= Work required =
Which lines below hold the word "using"? Report each one.

= Dataset content =
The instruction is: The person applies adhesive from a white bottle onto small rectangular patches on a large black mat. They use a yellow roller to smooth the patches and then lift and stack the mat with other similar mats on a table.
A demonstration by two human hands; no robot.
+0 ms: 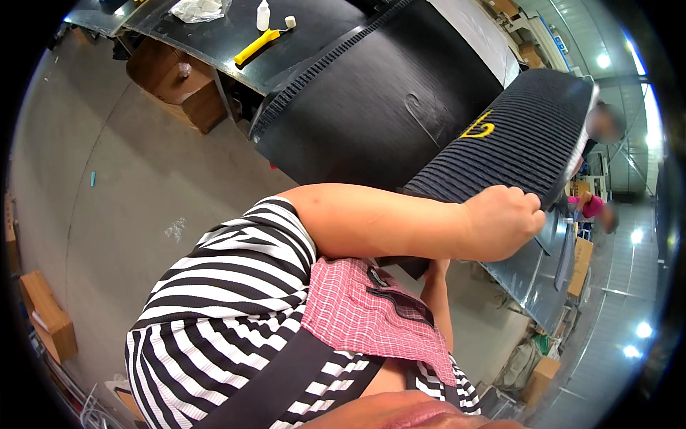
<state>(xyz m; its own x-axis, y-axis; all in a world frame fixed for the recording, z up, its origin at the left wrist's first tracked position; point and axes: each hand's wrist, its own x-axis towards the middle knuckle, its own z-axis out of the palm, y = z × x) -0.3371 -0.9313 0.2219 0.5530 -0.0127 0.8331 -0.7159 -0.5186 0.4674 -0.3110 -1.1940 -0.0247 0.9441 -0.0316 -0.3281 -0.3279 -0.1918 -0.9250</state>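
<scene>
My left hand (506, 222) is closed at the lower edge of a black ribbed panel (518, 136), with the fingers curled over it. The panel is tilted up, carries a yellow curved mark and has a pale edge on its far right side. Only the forearm of my right arm (437, 293) shows, below the left one; its hand is hidden behind the left forearm. A large smooth black sheet (371, 107), with a ridged strip along its left edge, curves over the table beside the ribbed panel.
On the dark table (193, 36) lie a yellow-handled roller (257, 47), a white squeeze bottle (263, 14) and a clear plastic bag (200, 10). An open cardboard box (179, 86) sits underneath. Another cardboard box (48, 314) stands at left. Other people work at far right.
</scene>
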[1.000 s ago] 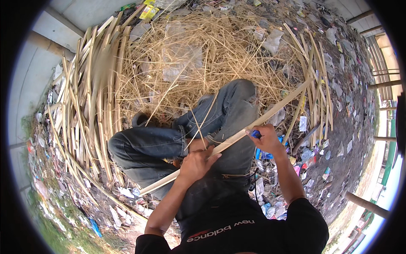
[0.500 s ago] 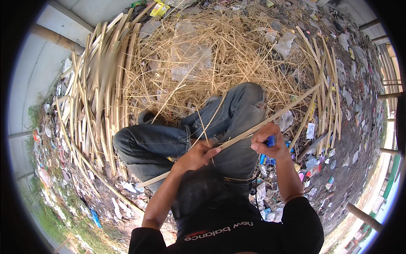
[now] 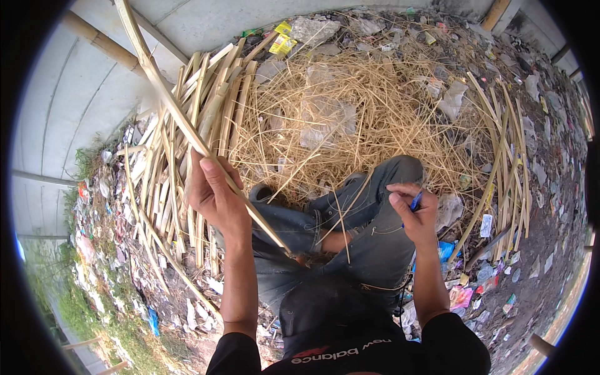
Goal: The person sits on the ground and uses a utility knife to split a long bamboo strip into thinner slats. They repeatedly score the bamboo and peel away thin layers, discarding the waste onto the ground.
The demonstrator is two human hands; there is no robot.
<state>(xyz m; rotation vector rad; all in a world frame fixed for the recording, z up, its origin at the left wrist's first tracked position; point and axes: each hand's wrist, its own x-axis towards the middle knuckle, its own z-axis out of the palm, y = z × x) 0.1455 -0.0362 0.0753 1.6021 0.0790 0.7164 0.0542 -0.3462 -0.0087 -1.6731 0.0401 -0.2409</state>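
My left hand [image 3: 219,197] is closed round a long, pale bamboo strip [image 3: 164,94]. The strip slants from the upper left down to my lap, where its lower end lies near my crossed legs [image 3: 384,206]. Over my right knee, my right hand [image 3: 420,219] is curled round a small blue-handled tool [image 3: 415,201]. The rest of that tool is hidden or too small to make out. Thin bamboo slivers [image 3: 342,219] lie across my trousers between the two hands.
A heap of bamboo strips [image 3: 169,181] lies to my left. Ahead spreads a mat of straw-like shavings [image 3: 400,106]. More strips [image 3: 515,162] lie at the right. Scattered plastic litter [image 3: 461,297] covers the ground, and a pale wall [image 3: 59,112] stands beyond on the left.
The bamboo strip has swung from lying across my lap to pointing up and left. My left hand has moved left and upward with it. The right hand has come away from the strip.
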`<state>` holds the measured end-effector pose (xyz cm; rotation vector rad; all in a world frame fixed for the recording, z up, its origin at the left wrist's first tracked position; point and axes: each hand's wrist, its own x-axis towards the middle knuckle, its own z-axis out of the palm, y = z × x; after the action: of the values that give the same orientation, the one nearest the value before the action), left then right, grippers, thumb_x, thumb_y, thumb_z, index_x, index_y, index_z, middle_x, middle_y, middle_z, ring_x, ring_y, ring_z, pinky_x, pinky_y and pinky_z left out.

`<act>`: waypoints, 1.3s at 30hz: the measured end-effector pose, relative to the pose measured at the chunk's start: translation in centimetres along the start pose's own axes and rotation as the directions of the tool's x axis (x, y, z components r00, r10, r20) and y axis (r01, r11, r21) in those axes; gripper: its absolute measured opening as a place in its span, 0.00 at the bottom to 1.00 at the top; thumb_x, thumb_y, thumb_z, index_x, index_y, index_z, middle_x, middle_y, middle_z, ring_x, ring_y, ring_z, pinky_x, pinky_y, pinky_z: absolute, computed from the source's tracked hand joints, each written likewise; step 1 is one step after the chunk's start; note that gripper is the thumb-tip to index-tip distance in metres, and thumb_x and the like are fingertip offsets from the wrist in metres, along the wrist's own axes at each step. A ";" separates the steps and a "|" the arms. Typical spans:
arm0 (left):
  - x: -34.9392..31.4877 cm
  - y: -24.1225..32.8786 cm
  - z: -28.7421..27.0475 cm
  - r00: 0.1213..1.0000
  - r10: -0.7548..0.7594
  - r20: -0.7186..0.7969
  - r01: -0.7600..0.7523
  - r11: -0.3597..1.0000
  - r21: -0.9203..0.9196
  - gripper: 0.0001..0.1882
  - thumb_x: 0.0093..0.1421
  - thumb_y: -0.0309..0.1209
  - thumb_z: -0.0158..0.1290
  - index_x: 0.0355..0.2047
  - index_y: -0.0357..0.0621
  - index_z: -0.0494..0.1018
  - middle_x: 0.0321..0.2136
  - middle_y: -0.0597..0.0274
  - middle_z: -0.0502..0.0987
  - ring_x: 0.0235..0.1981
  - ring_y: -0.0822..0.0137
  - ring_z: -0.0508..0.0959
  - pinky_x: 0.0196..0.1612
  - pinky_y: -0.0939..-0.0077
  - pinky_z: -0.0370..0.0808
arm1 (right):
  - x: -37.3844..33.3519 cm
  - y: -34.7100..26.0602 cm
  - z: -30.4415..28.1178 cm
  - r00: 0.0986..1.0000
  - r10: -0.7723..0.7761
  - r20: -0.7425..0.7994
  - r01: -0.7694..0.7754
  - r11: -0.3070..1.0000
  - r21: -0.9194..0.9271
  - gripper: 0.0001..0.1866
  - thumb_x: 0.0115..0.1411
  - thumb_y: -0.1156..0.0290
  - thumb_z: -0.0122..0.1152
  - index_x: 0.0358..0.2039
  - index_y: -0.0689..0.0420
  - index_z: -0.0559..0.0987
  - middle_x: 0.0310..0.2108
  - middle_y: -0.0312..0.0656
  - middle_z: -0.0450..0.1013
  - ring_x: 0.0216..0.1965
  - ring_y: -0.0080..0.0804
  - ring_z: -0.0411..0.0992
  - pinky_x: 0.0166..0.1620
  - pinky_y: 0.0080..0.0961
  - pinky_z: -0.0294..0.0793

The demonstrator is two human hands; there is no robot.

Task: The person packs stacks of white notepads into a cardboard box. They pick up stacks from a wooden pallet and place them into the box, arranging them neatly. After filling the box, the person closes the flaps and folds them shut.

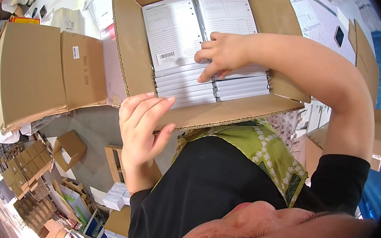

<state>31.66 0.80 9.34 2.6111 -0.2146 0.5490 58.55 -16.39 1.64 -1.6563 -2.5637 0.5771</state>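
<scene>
A packing area in what looks like a warehouse or small factory. An open brown corrugated cardboard carton holds rows of white printed paper pads. Beside it is a large brown cardboard box. Behind lies a pale worktable with piles of paper. Beyond, on a smooth grey floor, are stacked small brown cardboard boxes, a slatted wooden frame and a white-topped co-worker.
</scene>
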 end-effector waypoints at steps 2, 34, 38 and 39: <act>0.0 0.0 0.0 1.000 0.001 0.000 -0.001 1.000 -0.002 0.22 0.54 0.41 0.59 0.43 0.38 0.78 0.35 0.56 0.80 0.43 0.52 0.74 0.50 0.60 0.70 | 0.0 -0.2 0.1 1.000 -0.009 0.007 0.009 1.000 -0.012 0.26 0.56 0.62 0.66 0.56 0.27 0.75 0.56 0.37 0.66 0.54 0.35 0.65 0.53 0.38 0.65; 0.9 1.5 0.0 0.999 -0.033 0.000 0.033 0.999 -0.043 0.21 0.48 0.42 0.62 0.42 0.47 0.80 0.37 0.65 0.81 0.43 0.58 0.74 0.47 0.62 0.68 | -1.3 -2.2 1.5 0.999 -0.033 -0.021 0.032 0.999 -0.021 0.23 0.61 0.52 0.59 0.58 0.22 0.72 0.58 0.36 0.64 0.58 0.39 0.61 0.58 0.44 0.60; 0.5 1.2 0.3 1.000 0.002 0.004 -0.002 0.999 -0.052 0.20 0.54 0.43 0.58 0.41 0.41 0.79 0.37 0.60 0.81 0.43 0.55 0.75 0.48 0.60 0.69 | -1.4 -2.0 1.8 0.998 -0.064 -0.001 0.064 0.996 -0.070 0.23 0.63 0.52 0.57 0.59 0.19 0.70 0.59 0.36 0.63 0.59 0.38 0.61 0.59 0.45 0.59; 0.5 1.1 0.3 1.000 0.019 0.012 -0.018 0.998 -0.052 0.21 0.56 0.43 0.57 0.41 0.38 0.78 0.36 0.57 0.82 0.43 0.54 0.75 0.49 0.59 0.69 | -1.3 -1.9 1.8 0.998 -0.061 0.013 0.061 0.996 -0.060 0.24 0.63 0.52 0.57 0.59 0.19 0.70 0.60 0.36 0.63 0.59 0.38 0.61 0.59 0.46 0.58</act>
<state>31.95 -0.29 9.74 2.5647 -0.2543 0.5270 57.03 -18.75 0.86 -1.5899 -2.6551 0.5115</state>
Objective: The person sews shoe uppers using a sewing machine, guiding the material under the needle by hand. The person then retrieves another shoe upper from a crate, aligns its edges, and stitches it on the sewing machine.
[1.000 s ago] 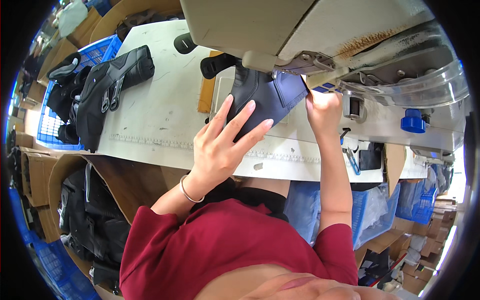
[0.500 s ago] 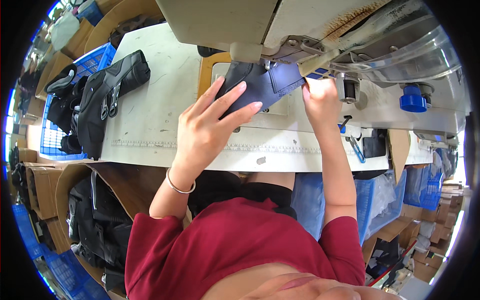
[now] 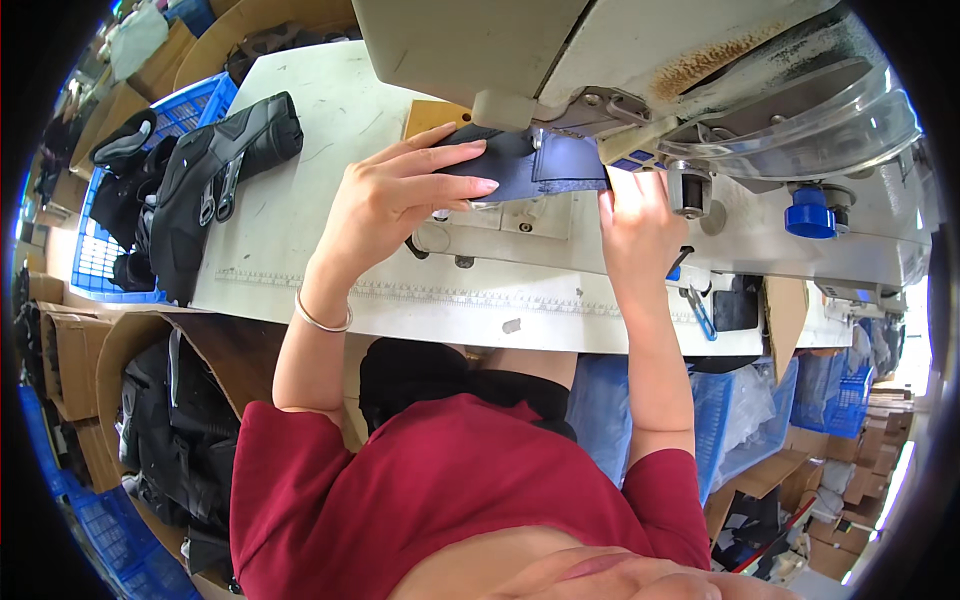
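Note:
A dark, flat stitched panel [image 3: 513, 168], probably leather or coated fabric, lies under the head of a sewing machine [image 3: 500, 108]; bluish light falls on its right part. My left hand [image 3: 385, 200] rests on the panel's left end with fingers stretched out and apart. At the panel's right edge, my right hand [image 3: 638, 215] is closed, pinching the corner between thumb and fingers. The needle area is partly hidden by the machine head.
A white worktable [image 3: 400, 285] carries a printed ruler strip. Black padded pieces with metal pulls [image 3: 205, 190] lie over a blue crate [image 3: 90, 250] at left. Blue-handled snips [image 3: 702, 312] lie at right. Below left stands a cardboard box [image 3: 115, 370] of black pieces.
The panel has turned, its near edge now more level and farther from me. My left hand has shifted left and lies flatter; my right hand still pinches the right corner.

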Available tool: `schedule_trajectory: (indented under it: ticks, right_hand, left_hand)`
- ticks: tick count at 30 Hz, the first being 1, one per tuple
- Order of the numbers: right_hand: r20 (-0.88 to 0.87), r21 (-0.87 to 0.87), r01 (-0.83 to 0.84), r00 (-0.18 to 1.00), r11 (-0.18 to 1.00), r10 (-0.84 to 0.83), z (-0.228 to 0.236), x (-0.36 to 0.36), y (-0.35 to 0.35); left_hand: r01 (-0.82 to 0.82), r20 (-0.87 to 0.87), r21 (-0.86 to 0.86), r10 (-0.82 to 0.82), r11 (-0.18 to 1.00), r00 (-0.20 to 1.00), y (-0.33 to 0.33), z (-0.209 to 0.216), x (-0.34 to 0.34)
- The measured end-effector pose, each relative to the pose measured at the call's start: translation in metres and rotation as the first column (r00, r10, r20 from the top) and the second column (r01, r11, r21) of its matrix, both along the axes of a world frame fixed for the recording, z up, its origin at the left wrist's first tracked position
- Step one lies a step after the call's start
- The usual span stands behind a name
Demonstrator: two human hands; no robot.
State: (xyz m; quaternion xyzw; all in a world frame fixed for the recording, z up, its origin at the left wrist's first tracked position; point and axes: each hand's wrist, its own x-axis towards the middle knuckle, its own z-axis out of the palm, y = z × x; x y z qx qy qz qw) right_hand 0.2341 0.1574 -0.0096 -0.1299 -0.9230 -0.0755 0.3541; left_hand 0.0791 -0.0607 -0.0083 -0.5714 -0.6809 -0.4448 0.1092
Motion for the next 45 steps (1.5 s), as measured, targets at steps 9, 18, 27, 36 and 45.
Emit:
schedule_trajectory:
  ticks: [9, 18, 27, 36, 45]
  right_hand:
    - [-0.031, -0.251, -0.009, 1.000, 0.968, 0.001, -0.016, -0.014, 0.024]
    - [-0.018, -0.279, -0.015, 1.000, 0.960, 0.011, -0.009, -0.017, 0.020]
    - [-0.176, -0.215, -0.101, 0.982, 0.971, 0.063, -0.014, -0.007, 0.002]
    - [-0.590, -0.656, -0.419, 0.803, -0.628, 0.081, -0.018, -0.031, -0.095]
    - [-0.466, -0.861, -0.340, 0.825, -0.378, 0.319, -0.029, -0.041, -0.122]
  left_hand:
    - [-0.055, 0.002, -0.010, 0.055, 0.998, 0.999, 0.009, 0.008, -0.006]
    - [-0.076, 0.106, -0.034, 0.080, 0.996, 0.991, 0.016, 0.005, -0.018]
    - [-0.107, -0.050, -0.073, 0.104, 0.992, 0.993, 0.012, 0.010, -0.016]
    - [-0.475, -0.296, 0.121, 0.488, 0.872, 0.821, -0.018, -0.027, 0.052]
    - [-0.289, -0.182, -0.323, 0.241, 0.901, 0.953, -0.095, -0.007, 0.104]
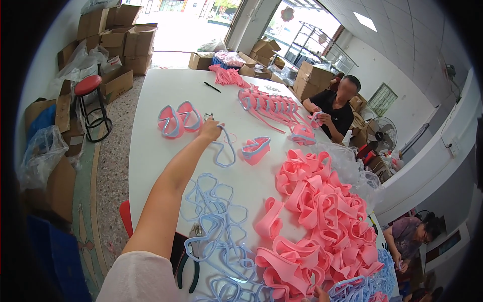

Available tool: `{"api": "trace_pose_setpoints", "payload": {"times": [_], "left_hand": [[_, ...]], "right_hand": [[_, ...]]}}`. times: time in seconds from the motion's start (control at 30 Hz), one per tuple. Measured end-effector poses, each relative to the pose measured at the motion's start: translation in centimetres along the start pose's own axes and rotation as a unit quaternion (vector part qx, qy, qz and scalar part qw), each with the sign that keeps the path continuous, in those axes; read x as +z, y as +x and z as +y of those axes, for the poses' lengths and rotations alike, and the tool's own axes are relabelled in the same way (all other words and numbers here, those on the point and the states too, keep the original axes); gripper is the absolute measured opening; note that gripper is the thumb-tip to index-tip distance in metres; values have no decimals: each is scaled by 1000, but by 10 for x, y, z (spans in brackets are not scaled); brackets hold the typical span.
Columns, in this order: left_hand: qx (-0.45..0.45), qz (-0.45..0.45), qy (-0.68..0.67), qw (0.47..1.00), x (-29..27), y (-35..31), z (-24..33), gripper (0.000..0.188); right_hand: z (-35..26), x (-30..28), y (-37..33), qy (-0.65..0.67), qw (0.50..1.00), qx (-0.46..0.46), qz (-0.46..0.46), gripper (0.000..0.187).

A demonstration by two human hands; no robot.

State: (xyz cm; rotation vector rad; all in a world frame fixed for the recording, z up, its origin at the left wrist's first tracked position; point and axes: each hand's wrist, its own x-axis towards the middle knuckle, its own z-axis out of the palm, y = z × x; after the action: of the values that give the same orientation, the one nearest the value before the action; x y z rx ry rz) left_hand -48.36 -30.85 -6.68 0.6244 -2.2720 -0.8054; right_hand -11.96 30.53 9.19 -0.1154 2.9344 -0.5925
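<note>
**L hand (pixel 210 130) gripping lt-blue loop (pixel 234 157) mid-table**

L hand: arm stretched out, fingers curled nearly closed on one end of the loop. Rest of it trails over the white table (pixel 166 88), btwn a blue-rimmed pink pair (pixel 171 123) on the L & a single rimmed pc (pixel 255 151) on the R. Held by one end prob. bc it's floppy. Small metal tool (pixel 207 116) just past the fingertips; can't tell if touched. Thin pink ring (pixel 232 137) lies beside the loop.

R hand (pixel 321 294): only a bit shows at bottom edge, by the pink heap (pixel 322 201); can't tell how far open or if holding anything.

Closer in: loose tangle of lt-blue loops (pixel 214 221), green-handled pliers (pixel 195 274) next to it, handles twd the person, prob. for quick grab. Pink heap sits to its R, bare pcs w/o rims; looks sorted by kind, both w/in reach.

Far side: rimmed row (pixel 266 105) packed side by side, prob. to save space. Beyond it, bunch of pink strips (pixel 229 75); black pen (pixel 212 87) to the L. Co-worker (pixel 334 113) at R edge has another pink pc (pixel 316 119) in both hands.
</note>
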Motion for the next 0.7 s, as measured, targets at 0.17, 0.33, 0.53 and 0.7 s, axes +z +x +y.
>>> {"api": "trace_pose_setpoints", "payload": {"times": [0.17,0.33,0.53,0.7], "left_hand": [[51,-204,-175,962,4,-27,87,42],[51,-368,34,928,-11,-62,141,62],[111,-233,90,962,14,-79,131,51],[0,-189,0,982,14,-70,122,40]], "right_hand": [[-14,-7,-1,49,999,12,15,62],[13,8,6,100,994,-13,30,61],[7,7,7,178,983,35,-2,61],[20,10,-1,100,995,-10,16,57]]}}
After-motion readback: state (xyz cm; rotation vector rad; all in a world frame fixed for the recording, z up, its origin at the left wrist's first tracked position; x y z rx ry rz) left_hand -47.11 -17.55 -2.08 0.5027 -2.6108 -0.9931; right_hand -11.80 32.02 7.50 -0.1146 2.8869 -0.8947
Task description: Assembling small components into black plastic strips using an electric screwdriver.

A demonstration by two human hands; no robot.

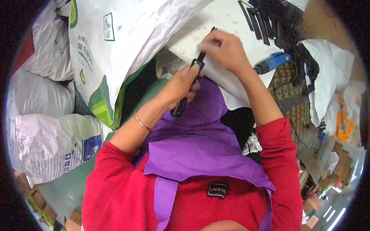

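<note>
My left hand (180, 86) is wrapped round a long black bar-shaped part (177, 111), its thumb lying on a wider frame-like section near the upper end. The part is tilted, its lower end over my purple apron (196, 154) and its upper end toward the white tabletop (189, 36). At that upper end a narrow black piece runs up to my right hand (225, 48). The right hand's fingers are curled closed on it, slightly blurred. Part of the black piece is hidden behind those fingers.
Several thin black strips (254, 25) lie on the far tabletop, beside black plastic. A blue and black power tool (273, 62) rests to the right. Large white sacks (127, 42) crowd the left. White bags (327, 73) and an orange bag (343, 123) are at right.
</note>
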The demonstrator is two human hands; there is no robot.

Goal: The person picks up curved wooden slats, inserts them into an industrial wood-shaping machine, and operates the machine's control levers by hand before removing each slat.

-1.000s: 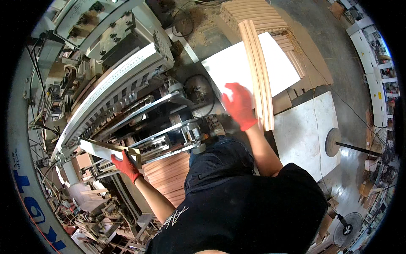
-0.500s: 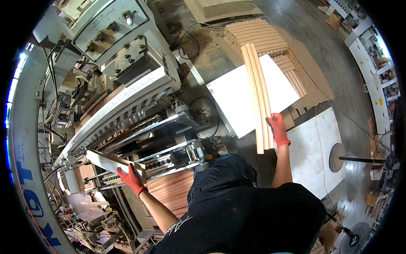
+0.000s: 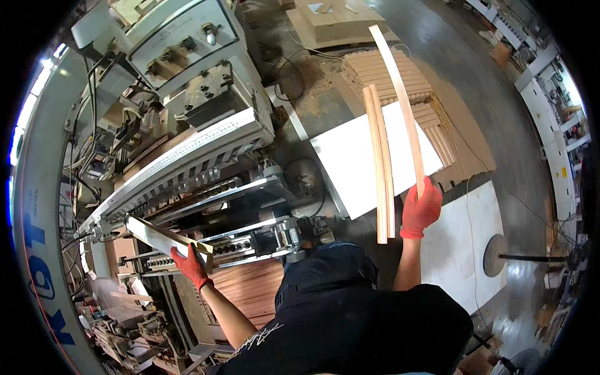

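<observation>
My right hand (image 3: 422, 209), in a red glove, is closed round the near end of a long, slightly curved wooden strip (image 3: 405, 100), which it holds up and tilted away from me. To its left, two similar wooden strips (image 3: 382, 169) lie side by side on a white board (image 3: 344, 156). My left hand (image 3: 190, 265), also in a red glove, grips the near end of a long, white-faced piece with wood-coloured edges (image 3: 159, 239). That piece rests at an angle by the machine's metal rails (image 3: 231, 236); the undersides of my left fingers are hidden.
A large grey machine with a control panel (image 3: 184, 47) fills the left side. Beyond the white board, stacked wooden strips (image 3: 390, 72) lie on cardboard. Reddish wood pieces (image 3: 250, 284) sit below the rails. A round-based stand (image 3: 495, 255) is at the right, beside a pale sheet (image 3: 465, 231).
My right hand has taken one strip off the group of three and lifted it to the right, leaving two. My left hand stays on the white-faced piece.
</observation>
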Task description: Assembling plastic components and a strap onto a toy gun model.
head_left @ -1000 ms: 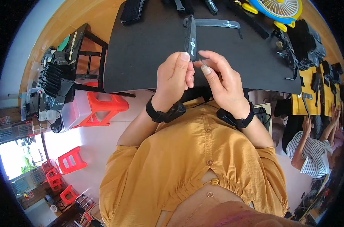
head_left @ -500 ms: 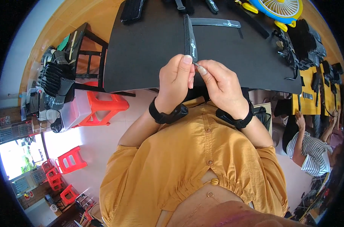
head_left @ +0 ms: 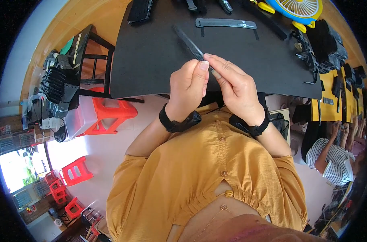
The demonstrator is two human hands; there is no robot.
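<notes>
My left hand is closed on the near end of a thin bundle of dark straps, thumb on top. My right hand pinches the same end, its fingers meeting the left thumb. The bundle points up and to the left over the black table, seen mostly on its edge. Beyond it a single grey strap with pale print and a slot at its left end lies flat on the table. The parts of the bundle inside my fingers are hidden.
A blue and yellow fan stands at the far right, near a pile of black straps. A black stack sits at the far left. Red stools are on the left. A co-worker in a striped top sits at right.
The bundle has swung left and turned from its printed face toward its edge. It uncovers the left end of the flat strap. My right fingers have moved up onto the bundle.
</notes>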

= Result for this exercise =
Objective: The person sews shoe uppers using a sewing machine, guiding the material under the needle by hand. The person then retrieves another shoe upper from a crate, aligns its edges, and stitches it on the sewing machine.
Task description: Assembling small components into black plastic strips using an electric screwdriver.

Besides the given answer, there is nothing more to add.